Precisamos Mesmo de uma Missão?
Por anos me irritei quando consultores nos indagavam sobre missão, visão e valores na Bio Bureau. Eles insistiam nesses aspectos, mas eu nunca consegui oferecer uma resposta satisfatória. A solução frequentemente proposta era a elaboração de um plano estratégico para esclarecer esses elementos. Mas significava um esforço tão colossal que nos afastava das operações cotidianas do negócio. O esforço para ter um propósito parecia maior que o propósito em si e não fazíamos nada.
E eu não parecia estar sozinho nessa hesitação. Guy Kawasaki disse em uma de suas apresentações: ‘Quem de nós nunca teve a terrível experiência de um evento corporativo para construir trabalho em equipe e elaborar uma declaração de missão?’
As missões pareciam uma sinalização de virtude, muito mais do que uma expressão do negócio. Guy propôs a ideia de um mantra, algo que poderia ser expresso em três palavras e estivesse absolutamente alinhada com o negócio.

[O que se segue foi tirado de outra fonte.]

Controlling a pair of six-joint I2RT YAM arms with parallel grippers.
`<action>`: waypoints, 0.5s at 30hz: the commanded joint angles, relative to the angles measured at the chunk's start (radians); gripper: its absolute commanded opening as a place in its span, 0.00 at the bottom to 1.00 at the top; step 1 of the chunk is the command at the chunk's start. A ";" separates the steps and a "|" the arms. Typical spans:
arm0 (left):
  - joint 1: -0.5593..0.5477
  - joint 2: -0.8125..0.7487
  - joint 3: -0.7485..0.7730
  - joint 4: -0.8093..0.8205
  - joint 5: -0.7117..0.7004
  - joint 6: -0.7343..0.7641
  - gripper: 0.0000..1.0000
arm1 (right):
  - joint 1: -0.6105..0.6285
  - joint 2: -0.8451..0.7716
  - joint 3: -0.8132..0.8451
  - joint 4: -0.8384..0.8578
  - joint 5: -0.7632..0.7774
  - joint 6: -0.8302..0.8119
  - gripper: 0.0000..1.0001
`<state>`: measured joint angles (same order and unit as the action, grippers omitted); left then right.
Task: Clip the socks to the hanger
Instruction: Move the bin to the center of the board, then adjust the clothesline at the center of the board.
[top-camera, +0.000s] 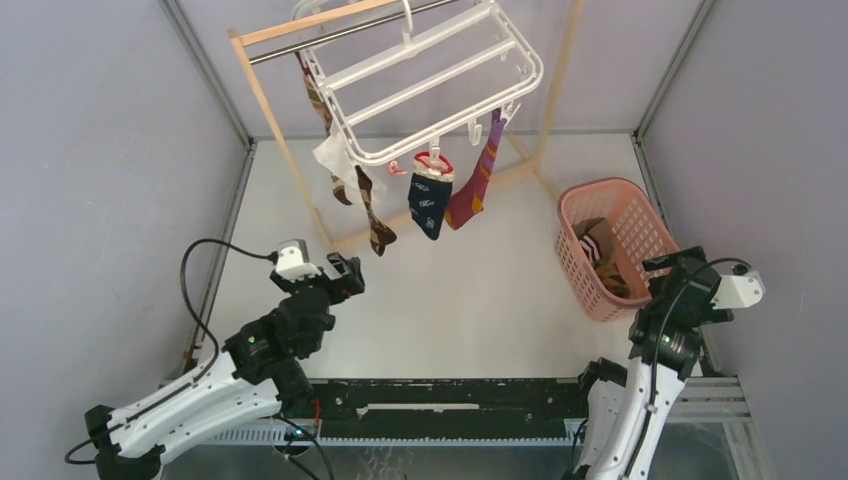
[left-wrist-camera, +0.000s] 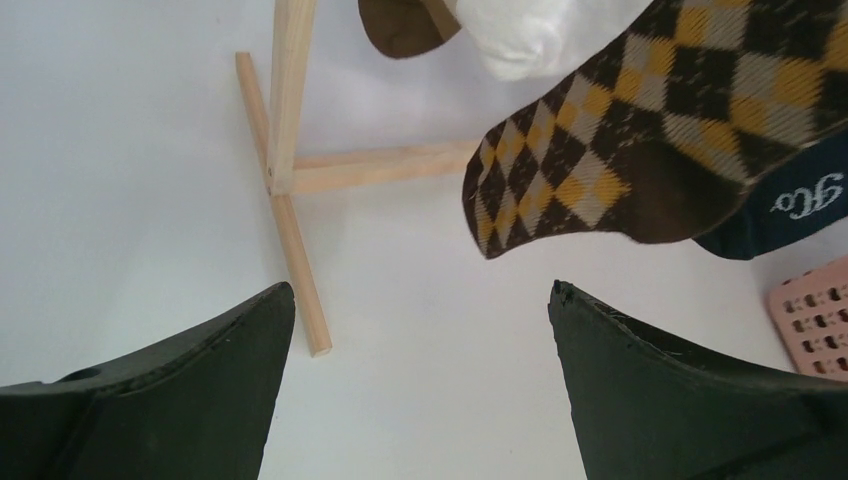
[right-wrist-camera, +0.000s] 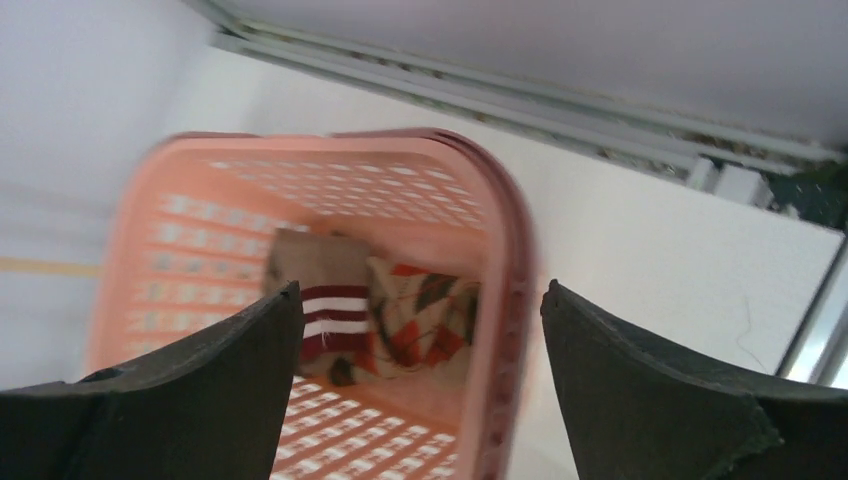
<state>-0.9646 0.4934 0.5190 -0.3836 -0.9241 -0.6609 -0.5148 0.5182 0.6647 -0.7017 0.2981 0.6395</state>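
"Where have the socks got to?"

"Some are up on the white plastic drying frame (top-camera: 430, 80), which hangs tilted from the metal rod (top-camera: 330, 37) of the wooden rack (top-camera: 270, 115). Along its near edge dangle a brown argyle sock (top-camera: 376, 222), a navy sock (top-camera: 428, 205) and a purple and pinkish-red sock (top-camera: 472, 190). More lie bundled in the pink slotted plastic basket (top-camera: 600, 187) over on the right. I can make out a red-and-white striped cuff (right-wrist-camera: 335, 312) and a tan sock with red diamonds (right-wrist-camera: 425, 320)."

"And the arms?"

"The left gripper (top-camera: 347, 272) sits near the argyle sock's toe, not touching it, jaws wide with nothing between them. The right gripper (top-camera: 680, 265) hovers at the basket's near rim, jaws spread wide too, empty."
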 joint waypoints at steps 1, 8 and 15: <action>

A descoberta do conceito de startup enxuta de Steve Blank e do business model canvas acabaram validando algo que eu sentia, mas não conseguia articular: o essencial para uma startup, ainda sem um produto ou mercado validado, não é a missão ou a visão, mas a validação da sua proposta de valor junto aos clientes. Uma startup não falha por falta de uma missão clara: falha pela ausência de clientes. Esta ideia ressoou profundamente em mim. A inexistência de uma missão, visão ou valores definidos nunca impediu a Bio Bureau de realizar negócios ou resolver problemas internos e externos. No entanto, muitos dos nossos projetos falharam devido à ausência de uma proposta de valor convincente.
O mantra em três palavras de Guy era, mais do que uma declaração da missão, uma declaração da proposta de valor.
Apesar das justificativas válidas e das alternativas interessantes apresentadas por Kawasaki, eu sabia que parte da minha resistência estava relacionada à minha dificuldade em definir claramente o nosso próprio negócio. E falta de clareza sobre o negócio não é um bom sinal.
Então, quando Moulin sugeriu um encontro dedicado a essa questão, eu fui de mente aberta.
Definindo Nossos Valores
A discussão se desenrolou de maneira inesperada. Ele começou destacando que a missão deve ser estabelecida pelos fundadores, a visão compartilhada pelas lideranças e os valores aceitos por todos.
Assim, definimos como propósito da Bio Bureau valorizar, preservar e restaurar a biodiversidade através do desenvolvimento de produtos e serviços com biotecnologia. Também estabelecemos a meta de lançar no mercado três produtos, serviços ou empresas baseados em biodiversidade até 2026. Para minha surpresa, a decisão foi aceita por todos, sem contestação ou entusiasmo aparente.
A discussão aconteceu na definição dos valores. Todos propuseram conceitos: ética, proatividade, efetividade, alegria, clareza, ousadia, resiliência, responsabilidade, inovação, camaradagem, bom ambiente de trabalho, propósito, comprometimento, desafio, planejamento, meritocracia. Ao final de uma votação, a responsabilidade, proatividade e ousadia se destacaram. O conceito de ‘accountability’ emergiu como crucial.
Durante esse processo, questionei se os valores decididos resistiriam em tempos difíceis. Seriam eles comprometidos se as coisas não estivessem indo bem? Eles se sustentariam em cenários como o fechamento da empresa? Não cumprimento de orçamentos ou prazos, a perda de membros essenciais da equipe ou danos à reputação do negócio?
Ao fim, decidimos que os valores da Bio Bureau seriam: accountability, proatividade, ousadia, clareza e ética.
Ao confrontar esses valores com as ações que tomamos em situações adversas, como a recente pandemia, não encontrei nenhuma ação que violasse esses princípios.
Concluí que os valores foram bem escolhidos e refletiam fielmente o nosso modus operandi.